MI-03 Solidity Compiler Version

All audited files use the pragma solidity 0.6.9; statement. This solidity version is outdated and may introduce bugs. See https://swcregistry.io/docs/SWC-103.

Recommendation

Update the solidity compiler to the latest revision (0.8.10 at the current time). Also, when updating to 0.8 take into account the new semantics for safe math operations.

Solution

The issue was acknowledged by the dev team, but it was decided to keep using the compiler because refactoring it is too costly at this time.

 

Enhancements

EN-01 Uninitialized Contract address

At line 86 in L2PriceFeed.sol, the modifier onlyChainlink() restricts the call to chainlinkContract, previously set calling ChainlinkL1.setChainlink(). However, it is not verified or assured in any way that this function was called, as a result the chainlinkContract can be uninitialized, preventing this function from updating the prices until the setChainlink() function is called.

Recommendation

Initialize the chainlinkContract address in the initializer of the contract, so it never can be used uninitialized.

Solution

The issue was contemplated in the deployment script and thus mitigated.

 

Other considerations

Documentation

Documentation is inconsistent throughout the source code. The core contract ClearingHouse.sol has good documentation of functions and arguments, but it’s not as detailed in Ark.sol, ChainlinkL1.sol, InsuranceFund.sol and L2PriceFeed.sol.

Centralization

The contract ChainlinkL1.sol allows the owner to change the price oracle, and in the case of Ark.sol it allows the owner of the contract to withdraw all funds using the claimTokens() function. Also, all contracts are upgradeable by the owner.

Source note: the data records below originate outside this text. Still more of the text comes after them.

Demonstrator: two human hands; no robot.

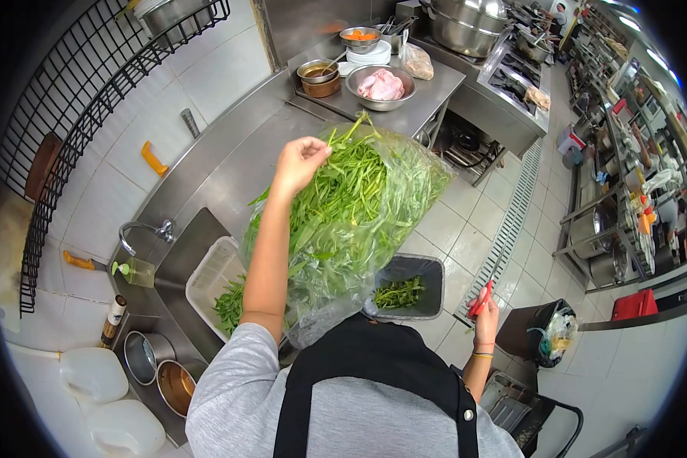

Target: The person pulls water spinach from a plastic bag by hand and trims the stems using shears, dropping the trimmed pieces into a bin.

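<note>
My left hand (301,162) is closed in a pinch at the stem ends of some leafy greens (351,179). The greens lie heaped in an open clear plastic bag (408,172) that spreads across the counter and sink edge. Out to the right, my right hand (485,319) is wrapped round red-handled scissors (479,301), held away from the greens above the floor. Below the bag, a dark bin (433,286) has cut green pieces (398,293) in it. A white plastic basket (200,276) in the sink holds more greens (230,307), partly hidden by my left arm.
Raw poultry in a steel bowl (406,93) sits at the back, near stacked white plates (369,55) and diced orange food (359,35). A tap (146,229) rises beside the sink. Another bin (538,336), a floor drain grate (507,229) and loaded shelving stand right. A wire rack hangs left.
</note>
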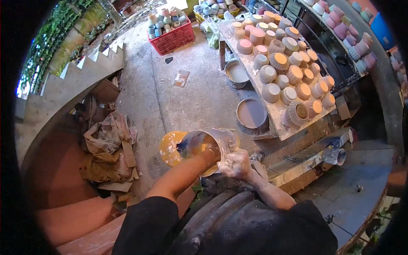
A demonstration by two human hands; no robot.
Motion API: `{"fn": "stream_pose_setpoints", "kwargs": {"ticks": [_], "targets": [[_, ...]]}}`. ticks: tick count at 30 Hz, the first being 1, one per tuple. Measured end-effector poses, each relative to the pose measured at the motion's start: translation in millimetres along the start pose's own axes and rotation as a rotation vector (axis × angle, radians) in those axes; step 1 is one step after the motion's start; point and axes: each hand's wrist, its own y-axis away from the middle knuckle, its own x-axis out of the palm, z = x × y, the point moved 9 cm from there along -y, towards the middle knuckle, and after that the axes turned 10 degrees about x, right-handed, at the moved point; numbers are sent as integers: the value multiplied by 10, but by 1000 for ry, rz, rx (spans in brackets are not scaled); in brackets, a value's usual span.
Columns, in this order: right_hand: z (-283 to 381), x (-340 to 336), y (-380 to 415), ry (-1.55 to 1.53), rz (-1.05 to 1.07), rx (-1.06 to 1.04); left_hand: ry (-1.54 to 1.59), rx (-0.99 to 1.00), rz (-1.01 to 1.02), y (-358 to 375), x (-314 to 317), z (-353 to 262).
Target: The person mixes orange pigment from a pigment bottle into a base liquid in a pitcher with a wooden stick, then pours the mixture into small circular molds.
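A plaster-smeared bucket is tipped on its side in front of me, its mouth turned toward the lower left. My right hand is closed around its rim and coated with pale slurry. My left hand reaches inside the bucket; its fingers are smeared by motion and partly hidden, near a yellowish patch on the inner wall. A dark blue spot shows by the bucket's left edge. Beyond and to the left of the bucket sits a round yellow surface with white splashes, partly covered by it.
A table at right carries several ribbed and plain pots. Two basins of pale liquid stand beside it. A red crate of small pots is farther off. Crumpled bags and cardboard lie left, near white steps.
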Motion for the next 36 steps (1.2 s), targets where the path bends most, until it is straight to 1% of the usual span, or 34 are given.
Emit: {"fn": "stream_pose_setpoints", "kwargs": {"ticks": [1,4,5,7,9,11,14,15,18,19,22,23,26,29,32,36], "targets": [[-24,99,25,-20,-12,-56,14,-14,-2,82,73,-26],[99,316,4,-16,59,-130,32,-55,-10,285,196,-49],[145,379,-14,-45,89,-109,34,-64,-13,328,218,-38],[202,463,-9,-22,67,-192,34,-75,-20,399,224,-5],[231,529,-5,-21,82,-200,23,-89,-31,438,187,73],[223,614,-26,-52,128,-134,20,-111,-46,526,178,132],[287,666,-27,-46,152,-151,25,-134,-56,650,191,179],[456,698,20,106,150,-383,26,-144,-63,703,206,207],[293,686,-82,-59,104,-125,25,-167,-67,773,247,238],[267,719,-58,-32,99,-171,24,-172,-66,803,272,241],[274,742,-11,25,69,-224,31,-196,-56,941,381,208],[242,755,-16,2,69,-201,30,-206,-52,977,403,215],[175,694,-77,-179,82,53,27,-219,-46,1039,441,226],[27,802,-19,-210,136,189,26,-226,-52,1026,434,248],[171,873,-5,-209,224,114,29,-234,-58,993,413,255],[256,914,4,-175,170,40,31,-251,-59,1004,419,275]]}}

Users of the EMDX protocol need to trust the owner of the contract because of this fact.

 

Conclusion

We found 1 medium-severity issue and 3 minimal-severity issues. Also, we suggested two enhancements to the code. A medium-severity issue and a minor-severity issue were fixed. A minor-severity issue and an enhancement were mitigated. Finally, a minor-severity issue was acknowledged but a fix was not considered necessary by the development team.

Disclaimer: This audit report is not a security warranty, investment advice, or approval of the EMDX project since CoinFabrik has not reviewed its platform. Moreover, it does not provide a smart contract code faultlessness guarantee.